PRIGIONIA (LETTERE DALLA)
Sono le quattro, scritte da s. Paolo alle cristianità di Efeso e Colossi (Asia Minore), di Filippi (Macedonia) e a Filemone (fedele di Colossi; V. alle singole voci), durante la sua biennale detenzione a Roma (61-63 d. C.), Esse presentano grande affinità di lingua, di stile o di dottrina; sono pertanto cronologicamente inseparabili e formano un gruppo a sé, come le grandi epistole missionarie (Rom., I-II Cor., Gal.) e quelle pastorali (I-II Tim., Tit.).

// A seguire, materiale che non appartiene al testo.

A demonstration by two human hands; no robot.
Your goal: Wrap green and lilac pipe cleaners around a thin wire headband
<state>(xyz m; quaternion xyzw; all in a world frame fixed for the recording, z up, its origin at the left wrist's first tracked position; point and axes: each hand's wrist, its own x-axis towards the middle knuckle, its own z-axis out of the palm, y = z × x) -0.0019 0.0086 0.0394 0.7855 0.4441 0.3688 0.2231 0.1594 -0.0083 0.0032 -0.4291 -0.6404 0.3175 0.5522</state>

L'autenticità di queste lettere, negata in passato da alcuni acattolici (specialmente per Eph. e Col.), è oggi quasi universalmente riconosciuta. I critici hanno discusso a lungo per assegnarle ad una supposta e prolungata prigionia di Paolo ad Efeso intorno al 55, della quale però gli Atti tacciono affatto; o alla prigionia di Cesarea (a. 58-60). Ma quest'ultima ipotesi, oltre al resto, non si concilia con la relativa libertà di Paolo supposta in queste lettere (Phil. 1, 13; 4, 22) e soprattutto con la speranza (anzi quasi certezza), più volte espressa, della prossima liberazione (Phil. 1, 25 s.; 2, 23 s.; Philem. 22). L'unanime tradizione storica e manoscritta, e l'esame interno delle stesse lettere (divulgazione della fede «in tutto il pretorio», saluti da parte dei cristiani «della casa di Cesare»; Phil. 1, 13; 4, 22), favoriscono la tesi della prigionia romana. I punti dottrinali su cui specialmente insistono le lettere della p. sono connessi con le necessità spirituali dei destinatari e con l'organizzazione della Chiesa. Contro certe dottrine sincretistiche esageranti il culto degli angeli ed altre pratiche giudaiche, Paolo insiste sulla dignità trascendente del Cristo unico mediatore, sulla Chiesa, corpo mistico di cui Cristo è il capo, sul "mistero" della Redenzione (ora finalmente rivelato).
[L. V.]

BIBL. - F. PRAT, La théologie de St. Paul, I. 18a ed., Parigi 1930. pp. 323-86; J. B. COLON, in DThC, XI, coll. 2450-68; ST. LYONNET, Épitres de la captivité, in Biblica, 32 (l951) 569-86: sui più recenti commenti; J. HUBY, Epistole della prigionia, trad. it., Roma 1959 (Ed. Studium).